Gain access to a cluster
We use GCP to provide cluster access. Install the gcloud
cli tool from here: https://cloud.google.com/sdk/gcloud. Ensure that the cli install folder is on your path. It installs other tools like kubectl
that we use.
Cloud cluster
Next, open a new terminal and set two environment variables for ergonomics for this tutorial.
export CLOUDSDK_CORE_PROJECT=sourcegraph-dogfood
export CLOUDSDK_COMPUTE_REGION=us-central1-f
Now, use gcloud container clusters get-credentials dogfood
to gain cluster access for kubectl
.
Some basic commands to ensure everything is working (these commands assume an admin context which may not always be the case)
$ kubectl get pods
No resources found in default namespace.
$ kubectl get pods -A
NAMESPACE NAME READY STATUS RESTARTS AGE
dogfood-k8s cadvisor-26gh8 1/1 Running 0 4m31s
dogfood-k8s codeintel-db-6f98c86f69-6xzdm 2/2 Running 0 35h
...
$ kubectl get namespaces
NAME STATUS AGE
cert-manager Active 86d
cors-anywhere Active 29d
default Active 93d
dogfood-k8s Active 88d
dogfood-server Active 77d
...
CI cluster
If you want to access the CI cluster instead of Dogfood, you can run the following commands instead:
export CLOUDSDK_CORE_PROJECT=sourcegraph-ci
export CLOUDSDK_COMPUTE_REGION=us-central1-c
Now, use gcloud container clusters get-credentials default-buildkite
to gain cluster access for kubectl
.
Some basic commands to ensure everything is working (these commands assume an admin context which may not always be the case)
$ kubectl get pods -A
NAMESPACE NAME READY STATUS RESTARTS AGE
buildkite athens-athens-proxy-66b89589bd-9297x 1/1 Running 0 34d
buildkite buildkite-agent-69d759c9b7-2dqhg 3/3 Running 0 149m
buildkite buildkite-agent-69d759c9b7-4629q 3/3 Running 0 117m
buildkite buildkite-agent-69d759c9b7-49zs7 3/3 Running 0 2d1h
...
$ kubectl get namespaces
NAME STATUS AGE
buildkite Active 407d
cluster-ci-5686 Active 39d
cluster-ci-5687 Active 38d
cluster-ci-5963 Active 28d
cluster-ci-5967 Active 28d
default Active 407d
kube-node-lease Active 407d
kube-public Active 407d
kube-system Active 407d
...
Now, change to the buildkite
namespace via kubectl config set-context --current --namespace=buildkite
to work with workloads in that namespace.

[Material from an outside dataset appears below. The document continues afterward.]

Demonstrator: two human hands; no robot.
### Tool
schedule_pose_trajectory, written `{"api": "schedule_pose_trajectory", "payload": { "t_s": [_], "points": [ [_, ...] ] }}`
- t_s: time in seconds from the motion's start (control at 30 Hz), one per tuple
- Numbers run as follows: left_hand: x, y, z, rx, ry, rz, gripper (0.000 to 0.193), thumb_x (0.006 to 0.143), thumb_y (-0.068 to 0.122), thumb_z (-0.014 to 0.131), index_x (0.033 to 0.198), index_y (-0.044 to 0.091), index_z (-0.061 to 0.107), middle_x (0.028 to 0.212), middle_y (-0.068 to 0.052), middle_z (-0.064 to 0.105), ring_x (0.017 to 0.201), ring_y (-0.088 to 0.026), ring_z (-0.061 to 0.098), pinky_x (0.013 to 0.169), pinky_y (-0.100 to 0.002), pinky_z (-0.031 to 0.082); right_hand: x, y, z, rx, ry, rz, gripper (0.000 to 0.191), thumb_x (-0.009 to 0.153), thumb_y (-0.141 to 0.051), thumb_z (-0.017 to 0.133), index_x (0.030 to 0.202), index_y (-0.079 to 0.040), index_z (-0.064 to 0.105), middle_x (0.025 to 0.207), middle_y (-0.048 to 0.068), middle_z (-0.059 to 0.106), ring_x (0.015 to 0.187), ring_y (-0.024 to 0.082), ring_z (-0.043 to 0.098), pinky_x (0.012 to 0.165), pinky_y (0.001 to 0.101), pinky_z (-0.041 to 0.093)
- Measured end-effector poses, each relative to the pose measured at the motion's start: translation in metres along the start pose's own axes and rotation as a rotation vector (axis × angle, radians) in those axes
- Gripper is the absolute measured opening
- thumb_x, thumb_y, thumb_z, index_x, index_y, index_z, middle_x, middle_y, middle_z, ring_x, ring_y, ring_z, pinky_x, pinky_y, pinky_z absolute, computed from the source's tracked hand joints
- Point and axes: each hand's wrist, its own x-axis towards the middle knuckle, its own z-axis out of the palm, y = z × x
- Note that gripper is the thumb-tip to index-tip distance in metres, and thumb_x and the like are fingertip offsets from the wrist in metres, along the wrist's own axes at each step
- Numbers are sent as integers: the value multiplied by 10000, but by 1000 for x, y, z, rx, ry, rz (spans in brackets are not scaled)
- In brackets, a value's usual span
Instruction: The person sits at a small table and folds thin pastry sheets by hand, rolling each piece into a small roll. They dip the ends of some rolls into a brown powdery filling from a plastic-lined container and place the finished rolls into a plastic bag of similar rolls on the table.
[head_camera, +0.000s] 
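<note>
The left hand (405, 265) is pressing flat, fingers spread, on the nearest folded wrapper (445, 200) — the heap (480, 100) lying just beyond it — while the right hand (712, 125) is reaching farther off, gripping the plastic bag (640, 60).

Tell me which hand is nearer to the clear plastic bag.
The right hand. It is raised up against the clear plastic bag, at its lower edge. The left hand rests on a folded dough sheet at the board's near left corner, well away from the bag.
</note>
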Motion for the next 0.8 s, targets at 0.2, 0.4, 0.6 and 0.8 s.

Note: You do not need to switch the namespace to access workloads in other namespaces, you can use -n ${NAMESPACE}
with your command to access other namespaces.
The relevant Buildkite CI infrastructure is in sourcegraph/infrastructure
.
Describe a pod
First, describe one of the running pods to see some basic information about the workload
$ kubectl describe pod sourcegraph-frontend-XXX-XXXX
(Note: to the exact name of the pod you can either use tab autocomplete with kubectl, assuming it has been enabled, or do a kubectl get pods to get the name of any frontend pod)
This contains information on the current state of all containers currently running on the pod.
Get the logs of one of the containers
Next, lets get the frontend
container logs
$ kubectl logs sourcegraph-frontend-XXXX -c frontend
This can also help in determining the state of a running pod. Also, all our our pods fall back to logs on error so you should be able to see the last few log lines in the describe output as well.
Exec into a running pod
Finally, you may need to exec into a pod to debug some problems. You can use
$ kubectl exec -it sourcegraph-frontend-XXX -c frontend -- sh
See if you can use the describe output to find where the default service account token can be found inside the container.